Aukse's Pick: Let's Pretend This Never Happened: (A Mostly True Memoir) by Jenny Lawson. A mostly funny, irreverent memoir on the foibles of growing up weird. In blogger Lawson's debut book, "The Bloggess" (thebloggess.com) relies entirely on her life stories to drive an unconventional narrative. While marketed as nonfiction, it's a genre distinction the author employs loosely (a point made clear in the book's subtitle). On the opening page she defends the subtitle, explaining, "The reason this memoir is only mostly true instead of totally true is that I relish not getting sued." Yet Lawson also relishes exaggerative storytelling, spinning yarns of her childhood and early adulthood that seem so unbelievable they could hardly be made up. Check Our Catalog
Jessica's Pick: Faking It by Jennifer Crusie. A raunchy, romantic comedy about art forgery, thievery, and all manner of con-artistry that's as hard to resist as one of Davy Dempsey's cons. Davy comes from a long line of scam artists. He arrives in Columbus, Ohio, to steal back his own money from ex-girl friend Clea, a charmer whose wealthy husbands tend to die under suspicious circumstances. Davy's plan is to go straight once he has the money, but old habits die hard. Check Our Catalog
Lill's Pick: My Nest Isn't Empty, It Just Has More Closet Space by Lisa Scottoline. New York Times bestselling author Lisa Scottoline struck a chord with readers, book clubs, and critics with her smash-hit essay collection, Why My Third Husband Will Be a Dog. This time, Lisa teams up with Daughter Francesca to give their mother-daughter perspective on everything from blind dates to empty calories, as well as life with the feistiest octogenarian on the planet, Mother Mary, who won’t part with her thirty-year-old bra. Three generations of women, triple the laughs—-and the love. Check Our Catalog
Lyn's Pick: Virals by Kathy Reichs. Tory Brennan, niece of acclaimed forensic anthropologist Temperance Brennan (of the Bones novels and hit TV show), is the leader of a ragtag band of teenage "sci-philes" who live on a secluded island off the coast of South Carolina.

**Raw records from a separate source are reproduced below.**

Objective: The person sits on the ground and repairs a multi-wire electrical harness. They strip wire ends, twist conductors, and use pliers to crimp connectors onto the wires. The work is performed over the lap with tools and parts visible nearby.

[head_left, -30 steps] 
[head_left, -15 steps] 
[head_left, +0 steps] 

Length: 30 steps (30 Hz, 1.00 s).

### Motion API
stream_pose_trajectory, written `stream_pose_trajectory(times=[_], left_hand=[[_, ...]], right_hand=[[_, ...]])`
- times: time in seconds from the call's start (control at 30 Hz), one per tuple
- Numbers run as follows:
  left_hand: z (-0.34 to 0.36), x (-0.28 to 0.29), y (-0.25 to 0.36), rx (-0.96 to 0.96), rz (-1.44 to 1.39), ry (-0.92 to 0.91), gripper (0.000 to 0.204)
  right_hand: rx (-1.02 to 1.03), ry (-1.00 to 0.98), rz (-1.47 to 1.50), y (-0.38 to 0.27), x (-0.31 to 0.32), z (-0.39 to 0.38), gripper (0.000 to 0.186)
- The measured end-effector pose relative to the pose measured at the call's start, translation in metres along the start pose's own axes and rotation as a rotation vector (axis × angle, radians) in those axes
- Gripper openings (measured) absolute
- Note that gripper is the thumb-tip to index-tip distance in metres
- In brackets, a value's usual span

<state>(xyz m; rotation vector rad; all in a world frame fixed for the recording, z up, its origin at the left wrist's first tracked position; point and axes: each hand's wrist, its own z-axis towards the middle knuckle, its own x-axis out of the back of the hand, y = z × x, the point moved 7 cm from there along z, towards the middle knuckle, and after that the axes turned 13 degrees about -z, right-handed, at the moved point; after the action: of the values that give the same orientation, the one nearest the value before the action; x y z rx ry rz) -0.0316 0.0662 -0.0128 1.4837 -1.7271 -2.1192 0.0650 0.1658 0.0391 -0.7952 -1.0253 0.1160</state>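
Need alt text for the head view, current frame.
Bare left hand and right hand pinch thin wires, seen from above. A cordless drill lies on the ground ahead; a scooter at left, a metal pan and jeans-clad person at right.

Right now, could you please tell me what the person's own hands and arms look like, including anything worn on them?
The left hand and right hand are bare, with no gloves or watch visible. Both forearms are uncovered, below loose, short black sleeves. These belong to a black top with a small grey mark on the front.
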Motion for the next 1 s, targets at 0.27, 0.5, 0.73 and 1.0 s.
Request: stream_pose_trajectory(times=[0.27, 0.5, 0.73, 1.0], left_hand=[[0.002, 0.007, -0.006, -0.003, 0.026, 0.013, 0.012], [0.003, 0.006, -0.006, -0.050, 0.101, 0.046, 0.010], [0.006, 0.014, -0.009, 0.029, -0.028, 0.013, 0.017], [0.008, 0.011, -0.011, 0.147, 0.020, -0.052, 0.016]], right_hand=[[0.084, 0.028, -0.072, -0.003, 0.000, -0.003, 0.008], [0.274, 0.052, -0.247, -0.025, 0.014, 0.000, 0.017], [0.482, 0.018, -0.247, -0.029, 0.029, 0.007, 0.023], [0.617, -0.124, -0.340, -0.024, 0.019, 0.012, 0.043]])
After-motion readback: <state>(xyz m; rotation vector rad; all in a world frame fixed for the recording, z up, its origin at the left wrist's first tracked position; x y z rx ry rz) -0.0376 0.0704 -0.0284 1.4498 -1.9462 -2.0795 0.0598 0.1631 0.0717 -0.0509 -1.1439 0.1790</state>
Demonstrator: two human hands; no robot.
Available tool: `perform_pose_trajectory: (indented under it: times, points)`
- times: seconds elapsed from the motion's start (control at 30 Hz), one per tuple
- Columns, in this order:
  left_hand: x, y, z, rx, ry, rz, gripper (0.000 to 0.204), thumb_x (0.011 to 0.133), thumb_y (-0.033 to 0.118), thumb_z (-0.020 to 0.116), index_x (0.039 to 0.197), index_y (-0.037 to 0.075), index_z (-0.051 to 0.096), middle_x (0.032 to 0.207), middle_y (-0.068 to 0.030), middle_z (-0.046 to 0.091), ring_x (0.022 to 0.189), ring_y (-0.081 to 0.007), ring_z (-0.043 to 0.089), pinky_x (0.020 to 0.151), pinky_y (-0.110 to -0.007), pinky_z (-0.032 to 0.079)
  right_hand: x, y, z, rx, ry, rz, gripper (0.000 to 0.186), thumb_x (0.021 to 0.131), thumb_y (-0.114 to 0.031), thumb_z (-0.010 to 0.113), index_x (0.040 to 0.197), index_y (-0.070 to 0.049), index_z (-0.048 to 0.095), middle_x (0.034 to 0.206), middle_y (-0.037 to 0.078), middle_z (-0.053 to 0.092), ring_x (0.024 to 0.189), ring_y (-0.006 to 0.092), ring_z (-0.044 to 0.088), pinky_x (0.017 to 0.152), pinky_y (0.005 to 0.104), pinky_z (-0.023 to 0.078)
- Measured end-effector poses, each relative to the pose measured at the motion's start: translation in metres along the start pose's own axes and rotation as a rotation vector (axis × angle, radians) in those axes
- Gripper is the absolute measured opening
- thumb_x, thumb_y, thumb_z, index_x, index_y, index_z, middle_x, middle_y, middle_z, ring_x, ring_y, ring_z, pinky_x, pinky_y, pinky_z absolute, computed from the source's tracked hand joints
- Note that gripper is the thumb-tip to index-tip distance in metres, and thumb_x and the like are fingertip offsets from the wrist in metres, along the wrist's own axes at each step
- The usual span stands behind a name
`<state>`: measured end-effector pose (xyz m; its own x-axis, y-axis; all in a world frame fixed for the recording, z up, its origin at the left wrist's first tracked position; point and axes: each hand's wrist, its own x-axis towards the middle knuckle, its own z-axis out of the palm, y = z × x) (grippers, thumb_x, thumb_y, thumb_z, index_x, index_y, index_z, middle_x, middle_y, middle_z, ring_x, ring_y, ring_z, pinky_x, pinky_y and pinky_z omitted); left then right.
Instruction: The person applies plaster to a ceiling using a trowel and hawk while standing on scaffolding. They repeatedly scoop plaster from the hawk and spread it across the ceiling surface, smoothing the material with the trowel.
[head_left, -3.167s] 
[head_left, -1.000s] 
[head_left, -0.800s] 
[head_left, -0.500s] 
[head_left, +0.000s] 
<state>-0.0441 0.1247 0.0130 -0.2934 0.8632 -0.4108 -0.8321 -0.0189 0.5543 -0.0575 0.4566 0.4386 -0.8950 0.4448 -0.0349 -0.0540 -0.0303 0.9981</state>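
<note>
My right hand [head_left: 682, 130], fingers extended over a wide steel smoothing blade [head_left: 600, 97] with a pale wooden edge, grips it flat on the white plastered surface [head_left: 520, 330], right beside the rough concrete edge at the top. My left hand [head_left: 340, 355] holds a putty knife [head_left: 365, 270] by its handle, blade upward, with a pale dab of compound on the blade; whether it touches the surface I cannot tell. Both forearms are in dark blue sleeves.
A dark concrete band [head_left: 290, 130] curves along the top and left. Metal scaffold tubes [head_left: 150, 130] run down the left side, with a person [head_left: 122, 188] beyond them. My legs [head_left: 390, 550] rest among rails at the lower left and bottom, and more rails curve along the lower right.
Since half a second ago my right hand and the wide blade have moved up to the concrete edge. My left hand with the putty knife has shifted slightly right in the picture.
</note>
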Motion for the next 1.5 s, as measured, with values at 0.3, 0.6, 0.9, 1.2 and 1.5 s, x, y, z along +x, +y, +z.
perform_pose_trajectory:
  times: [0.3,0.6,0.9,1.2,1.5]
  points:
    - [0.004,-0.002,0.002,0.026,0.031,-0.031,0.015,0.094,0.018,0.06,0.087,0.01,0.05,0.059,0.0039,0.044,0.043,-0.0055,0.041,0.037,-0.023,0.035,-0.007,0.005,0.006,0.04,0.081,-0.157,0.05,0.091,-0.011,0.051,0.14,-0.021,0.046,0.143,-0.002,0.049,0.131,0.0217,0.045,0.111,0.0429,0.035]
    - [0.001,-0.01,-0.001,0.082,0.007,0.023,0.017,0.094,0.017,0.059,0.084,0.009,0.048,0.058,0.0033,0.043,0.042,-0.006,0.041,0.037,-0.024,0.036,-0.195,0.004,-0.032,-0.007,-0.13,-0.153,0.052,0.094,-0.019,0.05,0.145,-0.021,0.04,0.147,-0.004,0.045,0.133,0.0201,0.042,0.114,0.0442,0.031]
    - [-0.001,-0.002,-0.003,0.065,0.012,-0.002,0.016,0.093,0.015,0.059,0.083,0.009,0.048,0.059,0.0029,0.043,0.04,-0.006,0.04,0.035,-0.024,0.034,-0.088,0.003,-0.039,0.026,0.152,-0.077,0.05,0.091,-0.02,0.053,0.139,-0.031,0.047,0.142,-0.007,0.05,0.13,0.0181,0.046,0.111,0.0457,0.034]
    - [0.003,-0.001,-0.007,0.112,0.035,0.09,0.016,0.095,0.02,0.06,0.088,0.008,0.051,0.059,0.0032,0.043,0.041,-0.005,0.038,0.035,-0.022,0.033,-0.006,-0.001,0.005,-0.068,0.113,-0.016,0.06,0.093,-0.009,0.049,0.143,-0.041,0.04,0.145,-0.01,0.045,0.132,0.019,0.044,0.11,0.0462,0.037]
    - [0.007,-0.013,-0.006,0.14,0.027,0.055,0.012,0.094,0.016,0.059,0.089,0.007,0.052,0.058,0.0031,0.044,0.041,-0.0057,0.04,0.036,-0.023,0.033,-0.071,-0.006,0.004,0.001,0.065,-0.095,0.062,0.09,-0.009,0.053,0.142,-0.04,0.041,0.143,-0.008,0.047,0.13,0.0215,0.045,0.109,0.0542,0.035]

When the group rescues a dog caged for medical testing on a nearby island, they are exposed to an experimental strain of canine parvovirus that changes their lives forever. As the friends discover their heightened senses and animal-quick reflexes, they must combine their scientific curiosity with their newfound physical gifts to solve a cold-case murder that has suddenly become very hot--if they can stay alive long enough to catch the killer's scent.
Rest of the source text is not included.